O parangolé pamplona você mesmo faz
O parangolé pamplona a gente mesmo faz
Com um retângulo de pano de uma cor só
E é só dançar
E é só deixar a cor tomar conta do ar
Verde
Rosa
Branco no branco no preto nu
Branco no branco no preto nu
O parangolé pamplona
Faça você mesmo
E quando o couro come
É só pegar carona
Laranja
Vermelho
Para o espaço estandarte
Para o êxtase asa-delta
Para o delírio, porta aberta
Pleno ar
Puro hélio
Mas o parangolé pamplona você mesmo faz
O parangolé pamplona você mesmo faz
O parangolé pamplona a gente mesmo faz
O parangolé pamplona você mesmo faz
Com um retângulo de pano de uma cor só
E é só dançar
E é só deixar a cor tomar conta do ar
Verde
Rosa
Branco no branco no preto nu
Branco no branco no preto nu
E se farta de Caê
Vamos comer Caetano
Vamos desfrutá-lo
Vamos comer Caetano
Vamos começá-lo
Vamos comer Caetano
Vamos devorá-lo
Degluti-lo, mastigá-lo
Vamos lamber a língua
Nós queremos bacalhau
A gente quer sardinha
O homem do pau-brasil
O homem da paulinha
Pelado por bacantes
Num espetáculo
Banquete-ê-mo-nos
Ordem e orgia
Na super bacanal
Carne e carnaval
Pelo óbvio
Pelo incesto
Vamos comer Caetano
Pela frente
Pelo verso
Vamos comê-lo cru
Vamos comer Caetano
Vamos começá-lo
Vamos comer Caetano
Vamos revelarmo-nos
– XXI –
Continua, e continua e façamos esse processo, que urge terraplanar essa terra arrasada, semear o que nos sacia, ocupar todas as áreas, para em breve, nos nutrirmos dos bons frutos-nação.
Há pouco, num reverbero antropofágico onde menos esperava, já que meu olhar contempla arte|cultura, outra luz brilhou.
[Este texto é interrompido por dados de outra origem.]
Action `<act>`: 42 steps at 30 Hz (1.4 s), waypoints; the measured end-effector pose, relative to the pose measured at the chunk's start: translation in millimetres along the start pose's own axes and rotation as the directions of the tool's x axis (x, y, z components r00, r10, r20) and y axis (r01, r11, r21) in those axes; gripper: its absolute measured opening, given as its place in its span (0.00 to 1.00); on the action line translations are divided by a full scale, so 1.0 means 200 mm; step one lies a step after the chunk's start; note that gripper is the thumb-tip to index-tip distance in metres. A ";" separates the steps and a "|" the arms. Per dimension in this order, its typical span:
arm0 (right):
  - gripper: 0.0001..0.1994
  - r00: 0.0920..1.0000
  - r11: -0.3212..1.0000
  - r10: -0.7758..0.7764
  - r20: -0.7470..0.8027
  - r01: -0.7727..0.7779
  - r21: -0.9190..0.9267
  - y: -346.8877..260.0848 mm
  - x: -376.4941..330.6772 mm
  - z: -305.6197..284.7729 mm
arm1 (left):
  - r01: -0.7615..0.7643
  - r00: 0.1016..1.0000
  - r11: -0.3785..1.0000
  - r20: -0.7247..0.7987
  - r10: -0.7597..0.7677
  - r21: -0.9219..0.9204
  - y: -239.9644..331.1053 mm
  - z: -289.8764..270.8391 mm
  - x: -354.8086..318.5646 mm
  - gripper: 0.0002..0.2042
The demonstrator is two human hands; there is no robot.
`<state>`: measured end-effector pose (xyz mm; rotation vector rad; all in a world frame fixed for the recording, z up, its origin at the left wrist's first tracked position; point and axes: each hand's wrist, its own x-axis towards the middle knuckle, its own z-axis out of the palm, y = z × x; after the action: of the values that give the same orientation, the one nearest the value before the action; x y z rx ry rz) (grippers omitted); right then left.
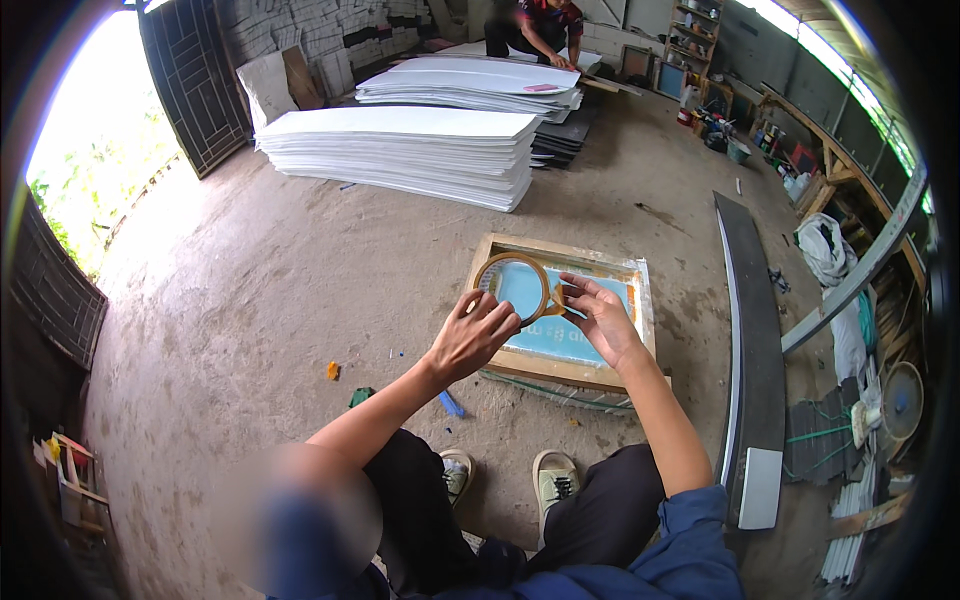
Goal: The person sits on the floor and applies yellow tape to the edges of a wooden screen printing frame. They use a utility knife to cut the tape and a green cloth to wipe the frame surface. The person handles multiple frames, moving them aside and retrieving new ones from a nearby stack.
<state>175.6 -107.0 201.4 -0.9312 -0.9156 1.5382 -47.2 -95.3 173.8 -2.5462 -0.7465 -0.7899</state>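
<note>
A roll of brown tape (545, 296) hangs upright between my hands. My left hand (474, 328) is closed round the roll's left side, with the fingers through its ring. The fingers of my right hand (596, 312) pinch the loose end of the tape at the roll's right side, where a short strip stands off. Below both hands lies a wood-framed printing screen (560, 370) with a light blue mesh and pale lettering. The hands and roll cover part of the mesh. Under the frame's near edge shows a green cord (560, 392).
Stacks of white sheets (400, 150) lie ahead, with a person (545, 30) bending behind them. A long dark panel (752, 340) runs along the right, beside a fan (900, 400). Small orange (333, 370) and blue scraps (451, 404) dot the floor on the left.
</note>
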 end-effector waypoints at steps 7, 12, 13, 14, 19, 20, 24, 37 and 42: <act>0.13 0.992 0.972 -0.089 0.086 0.105 -0.209 0.02 0.01 -0.05 | 0.015 1.000 0.997 0.025 -0.014 -0.073 0.02 0.00 -0.01 0.09; 0.06 0.974 0.727 -0.207 0.095 0.218 -0.651 0.03 -0.01 -0.15 | 0.031 0.999 0.961 0.018 -0.027 -0.274 0.05 0.00 0.00 0.10; 0.07 0.969 0.735 -0.234 0.078 0.229 -0.638 0.04 -0.02 -0.17 | 0.049 0.998 0.946 0.044 -0.037 -0.321 0.06 0.00 0.01 0.10; 0.07 0.969 0.738 -0.242 0.056 0.221 -0.638 0.05 -0.03 -0.20 | 0.066 0.997 0.927 0.071 -0.043 -0.369 0.08 0.00 0.01 0.10; 0.08 0.940 0.717 -0.316 -0.125 0.151 -0.680 0.05 -0.13 -0.25 | 0.315 0.942 0.727 0.297 -0.158 -0.610 0.13 0.10 0.04 0.10; 0.08 0.936 0.730 -0.296 -0.188 0.095 -0.676 0.06 -0.16 -0.28 | 0.390 0.907 0.689 0.386 -0.171 -0.611 0.17 0.11 0.06 0.10; 0.07 0.894 0.816 -0.213 -0.395 -0.060 -0.575 0.12 -0.23 -0.51 | 0.528 0.845 0.495 0.484 -0.227 -0.690 0.21 0.15 0.18 0.19; 0.08 0.640 0.911 -0.225 -0.735 -0.129 -0.391 0.42 -0.53 -1.35 | 0.577 0.781 0.739 0.500 -0.375 -0.348 -0.42 0.25 -0.20 0.26; 0.13 0.551 0.912 0.003 -0.835 -0.344 -0.224 0.76 -0.38 -1.28 | 0.665 0.680 0.702 0.596 -0.427 -0.256 -0.52 0.29 -0.32 0.26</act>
<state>360.0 -183.0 -31.2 -1.8669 -0.3953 0.8652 -128.1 -8.8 109.5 -3.0176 -1.7914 -0.4951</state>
Neste panorama político atual, onde debatemos questões bólidas, Paulo Nogueira batista Jr, escritor do livro “O Brasil não cabe no quintal de ninguém”, forte defensor da nossa soberania, desenvolvimento e verdadeiro nacionalismo (não esse fajuto cafona que passa aos olhos), disse:
“O país precisa,
antropofagicamente de um nacionalismo aberto à influências externas,
capaz de absorver criativa e oportunamente.
Inclusive, diante de temas relevantes como clima e pandemia,
aberto à cooperação internacional.”
Como vêem, um conceito longe de ser finito ou satisfeito.